Top of STORED DATA
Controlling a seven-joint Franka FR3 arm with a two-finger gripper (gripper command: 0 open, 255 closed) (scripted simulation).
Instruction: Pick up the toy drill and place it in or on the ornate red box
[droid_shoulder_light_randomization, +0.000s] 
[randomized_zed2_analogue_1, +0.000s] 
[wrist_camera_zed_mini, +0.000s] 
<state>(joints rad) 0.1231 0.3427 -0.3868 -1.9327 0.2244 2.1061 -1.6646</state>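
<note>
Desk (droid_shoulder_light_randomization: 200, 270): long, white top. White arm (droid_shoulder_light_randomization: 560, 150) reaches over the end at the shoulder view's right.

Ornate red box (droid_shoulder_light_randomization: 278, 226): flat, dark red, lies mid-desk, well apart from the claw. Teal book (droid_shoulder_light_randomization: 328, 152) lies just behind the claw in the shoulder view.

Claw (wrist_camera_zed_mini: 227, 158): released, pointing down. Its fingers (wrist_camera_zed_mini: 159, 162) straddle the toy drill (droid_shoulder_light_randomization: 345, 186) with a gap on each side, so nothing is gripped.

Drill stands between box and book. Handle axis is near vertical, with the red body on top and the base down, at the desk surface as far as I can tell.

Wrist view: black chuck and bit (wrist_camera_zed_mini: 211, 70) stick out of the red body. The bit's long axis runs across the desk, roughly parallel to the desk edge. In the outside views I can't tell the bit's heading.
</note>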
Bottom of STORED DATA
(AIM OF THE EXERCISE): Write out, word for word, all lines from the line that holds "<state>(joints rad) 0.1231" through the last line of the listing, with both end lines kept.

(RESULT OF THIS EXERCISE):
<state>(joints rad) 0.1231 0.3427 -0.3868 -1.9327 0.2244 2.1061 -1.6646</state>
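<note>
Desk (droid_shoulder_light_randomization: 200, 270): long, white top. White arm (droid_shoulder_light_randomization: 560, 150) reaches over the end at the shoulder view's right.

Ornate red box (droid_shoulder_light_randomization: 278, 226): flat, dark red, lies mid-desk, well apart from the claw. Teal book (droid_shoulder_light_randomization: 328, 152) lies just behind the claw in the shoulder view.

Claw (wrist_camera_zed_mini: 227, 158): released, pointing down. Its fingers (wrist_camera_zed_mini: 159, 162) straddle the toy drill (droid_shoulder_light_randomization: 345, 186) with a gap on each side, so nothing is gripped.

Drill stands between box and book. Handle axis is near vertical, with the red body on top and the base down, at the desk surface as far as I can tell.

Wrist view: black chuck and bit (wrist_camera_zed_mini: 211, 70) stick out of the red body. The bit's long axis runs across the desk, roughly parallel to the desk edge. In the outside views I can't tell the bit's heading.
</note>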

This answer is complete as written.